Figure 1.
Vivek H. Murthy, MD, MBA VADM, US Public Health Service
From 2020 to 2021, life expectancy at birth in the United States dropped from 77.0 to 76.1 years, the lowest level in more than 2 decades. 1 This decrease was largely driven by the toll of the COVID-19 pandemic and unintentional injuries, including opioid overdose deaths. 1 The most dramatic drop was among non-Hispanic American Indian/Alaska Native (AI/AN) people at 1.9 years; in 2021, AI/AN people had a life expectancy at birth of 65.2 years, the same life expectancy as the total US population in 1944. 1 The lower life expectancy overall and widening health disparities by race and geography made clear what many public health officials and researchers have reckoned with for quite some time: that the focus on treating disease once it is already apparent, which largely characterizes the US approach, cannot effectively address the major public health challenges of our time. It is becoming increasingly clear that a poor diet, sedentary lifestyle, chronic stress, and poor sleep can lead to multiple and often co-occurring diseases, such as diabetes, cardiovascular disease, degenerative joint disease, and depression, and that when addressed early, progression to disease can be prevented and health can be restored. 2 Furthermore, understanding connections across biological, behavioral, social, and environmental domains can inform the development of multicomponent behavioral and/or systems-level interventions to prevent disease and restore health. 2 We need a shift in perspective to an upstream “whole-person health” approach (also referred to as whole health or whole person) aimed at providing the tools and resources that individuals and communities need to face today’s challenges before they develop downstream consequences.
Whole-person health can be defined as “an approach that considers multiple dimensions of the patient and their context, including biological, psychological, social, and possibly spiritual and ecological factors, and addresses these in an integrated fashion that keeps sight of the whole.” 3 This whole-person approach must address the impact of structural and social determinants of health within existing public health and community-based health efforts to ultimately succeed.

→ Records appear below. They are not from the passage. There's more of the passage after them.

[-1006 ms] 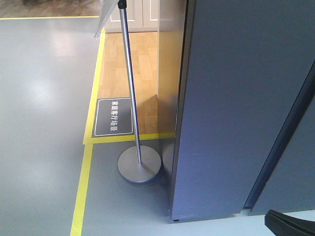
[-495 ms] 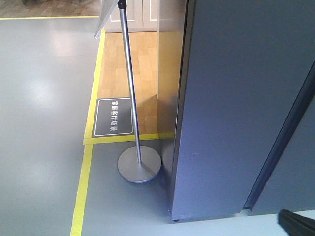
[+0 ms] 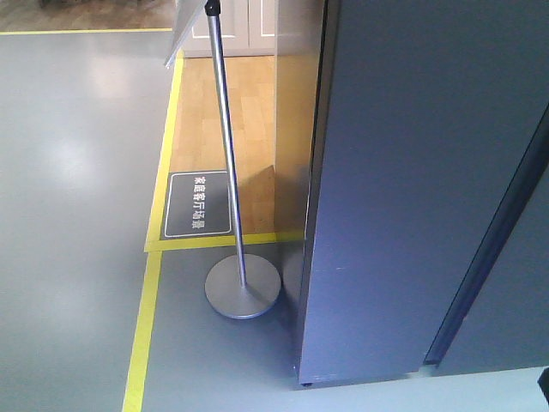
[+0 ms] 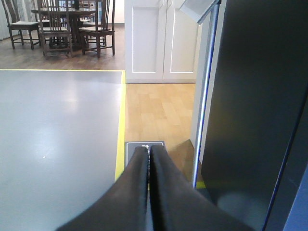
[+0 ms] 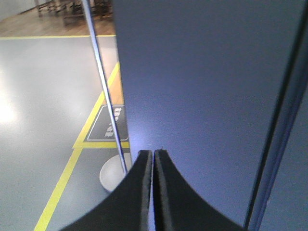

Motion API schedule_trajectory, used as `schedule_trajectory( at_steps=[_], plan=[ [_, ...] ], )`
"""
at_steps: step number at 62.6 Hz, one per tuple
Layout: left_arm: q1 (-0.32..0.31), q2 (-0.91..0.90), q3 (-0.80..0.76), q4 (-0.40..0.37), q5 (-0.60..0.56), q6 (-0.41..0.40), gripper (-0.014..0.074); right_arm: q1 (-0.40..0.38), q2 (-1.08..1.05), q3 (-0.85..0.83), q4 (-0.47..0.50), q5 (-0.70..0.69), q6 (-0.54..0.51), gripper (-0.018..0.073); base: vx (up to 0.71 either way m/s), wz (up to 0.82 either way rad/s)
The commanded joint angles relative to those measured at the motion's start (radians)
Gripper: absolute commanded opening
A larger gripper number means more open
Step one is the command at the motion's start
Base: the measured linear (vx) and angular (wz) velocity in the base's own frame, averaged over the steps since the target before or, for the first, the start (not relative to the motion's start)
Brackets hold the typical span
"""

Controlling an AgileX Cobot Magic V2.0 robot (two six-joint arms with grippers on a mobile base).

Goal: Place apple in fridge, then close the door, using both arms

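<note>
facing fridge (image 3: pixel 412 172) edge; both tools pressed together, empty.

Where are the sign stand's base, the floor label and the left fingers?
Stand base (image 3: pixel 243 289): front view, on the round grey disc's top.
Floor label (image 3: pixel 198 204): front view, on the dark panel beside its white characters.
Left fingers (image 4: pixel 137 180): left wrist view, on one dark finger, pressed against the other.

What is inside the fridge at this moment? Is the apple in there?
It cannot be seen. Only the fridge's dark grey outside shows in all three views; its interior is hidden and no apple appears anywhere. Both grippers, left and right, are shut and empty.
</note>
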Motion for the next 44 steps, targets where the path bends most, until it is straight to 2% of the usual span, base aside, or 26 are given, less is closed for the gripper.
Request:
schedule_trajectory(
  at_steps=[1, 4, 8, 11, 18, 44],
  plan=[
    [-0.003, -0.016, 0.028, 0.001, -0.07, -0.007, -0.0007, 0.001, -0.02, 0.029, -0.114, -0.215, 0.169, -0.0003, 0.0, 0.0],
    [-0.003, -0.016, 0.028, 0.001, -0.07, -0.007, -0.0007, 0.001, -0.02, 0.053, -0.176, -0.294, 0.228, -0.0003, 0.0, 0.0],
    [-0.003, -0.016, 0.028, 0.001, -0.07, -0.007, -0.0007, 0.001, -0.02, 0.049, -0.252, -0.325, 0.27, -0.0003, 0.0, 0.0],
    [-0.003, -0.016, 0.028, 0.001, -0.07, -0.007, -0.0007, 0.001, -0.02, 0.051, -0.316, -0.366, 0.279, -0.0003, 0.0, 0.0],
    [-0.003, -0.016, 0.028, 0.001, -0.07, -0.007, -0.0007, 0.001, -0.02, 0.051, -0.373, -0.425, 0.277, -0.0003, 0.0, 0.0],
    [-0.003, -0.016, 0.028, 0.001, -0.07, -0.007, -0.0007, 0.001, -0.02, 0.051, -0.378, -0.438, 0.276, -0.0003, 0.0, 0.0]
  ],
)
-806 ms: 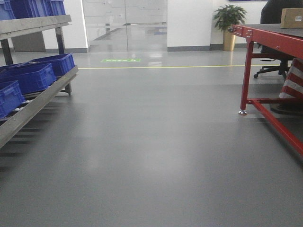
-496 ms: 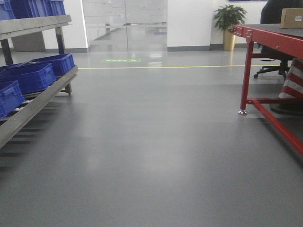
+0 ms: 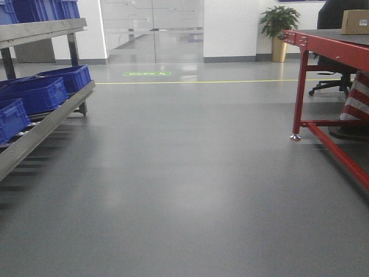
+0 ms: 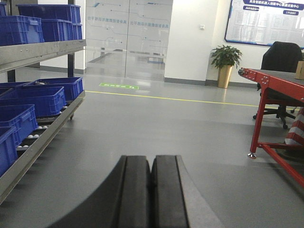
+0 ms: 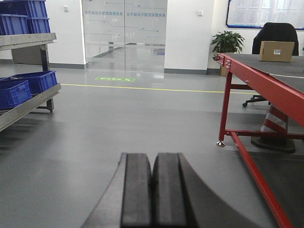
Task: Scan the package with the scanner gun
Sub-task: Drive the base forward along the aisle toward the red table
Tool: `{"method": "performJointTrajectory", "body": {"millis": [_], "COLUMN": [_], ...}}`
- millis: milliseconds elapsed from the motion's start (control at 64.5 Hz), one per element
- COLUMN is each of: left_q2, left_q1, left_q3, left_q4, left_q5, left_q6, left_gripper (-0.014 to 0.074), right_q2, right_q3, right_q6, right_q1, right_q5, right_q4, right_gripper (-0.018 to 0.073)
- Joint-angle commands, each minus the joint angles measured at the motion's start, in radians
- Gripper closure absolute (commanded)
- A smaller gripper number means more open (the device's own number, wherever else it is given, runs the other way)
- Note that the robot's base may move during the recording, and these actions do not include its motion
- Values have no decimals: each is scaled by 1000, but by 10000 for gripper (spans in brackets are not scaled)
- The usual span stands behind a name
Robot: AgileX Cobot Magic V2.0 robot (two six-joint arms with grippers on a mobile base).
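Grey floor ahead, package sitting far back on the red desk, left jaws and right jaws each pressed tight together, gripping nothing.

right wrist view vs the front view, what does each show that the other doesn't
Only the right wrist view: the shut right pincer, a wall board, and the box whole. Only the front view: a third crate on the rack's lower shelf. Both: the red table, plant, glass doors and green floor mark.
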Motion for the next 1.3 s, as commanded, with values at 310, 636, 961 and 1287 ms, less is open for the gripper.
{"method": "performJointTrajectory", "body": {"millis": [310, 636, 961, 1287], "left_q2": [-6, -6, -6, -6], "left_q1": [3, 3, 3, 3], "left_q3": [-1, -1, -1, -1], "left_q4": [0, 0, 0, 0], "left_q5": [-19, -19, -19, -19], "left_q6": [-4, -4, -4, -4], "left_gripper": [707, 707, 707, 707], "right_q2": [-3, -3, -3, -3], "right_q3": [0, 0, 0, 0], "right_q6": [0, 0, 0, 0], "right_q1": [-1, -1, -1, -1], "right_q5": [-17, -17, -17, -17], "right_q4": [1, 1, 1, 1], "right_gripper": [721, 721, 721, 721]}}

It must also become a cornerstone of how we improve the public health of communities and our country.
Fortunately, there are many innovative programs based on this principle that we can look to as we shift our approach to long-standing public health challenges.
Whole Health in the Veterans Health Administration
One example of a whole-person innovation with demonstrated results is happening at the US Department of Veterans Affairs (VA), the nation’s largest integrated health care system. The VA serves 9 million veterans each year across nearly 1300 health care facilities. 4 The VA Whole Health program was initially deployed at 18 flagship sites across the country that were part of the mandate in the Comprehensive Addiction Recovery Act to expand access for veterans to complementary, integrative, whole-health approaches, and it is rapidly spreading across the entire VA health system. 5
One goal of the VA program is to change the conversation from “What’s the matter with you?” to “What matters to you?” Because of the focus on the whole person rather than a specific disease condition, the conversation incorporates a public health lens to guide interventions addressing the structural determinants of care, which may hold people back from achieving what matters to them, whether that be food insecurity, gender- or race-based discrimination, or lack of safe housing in the community. This “person or partner” in care as opposed to patient perspective is especially important for veterans with complex conditions, such as chronic pain and mental health challenges, where a disease-focused strategy might not be as effective.
The whole-health approach integrates peer-led personalized health planning, use of whole-health coaches, and well-being classes with approaches that are allopathic (conventional medicine) and complementary and health based (eg, stress reduction, yoga, tai chi, mindfulness, nutrition, acupuncture) to focus on veterans’ goals, including education, housing, and financial needs.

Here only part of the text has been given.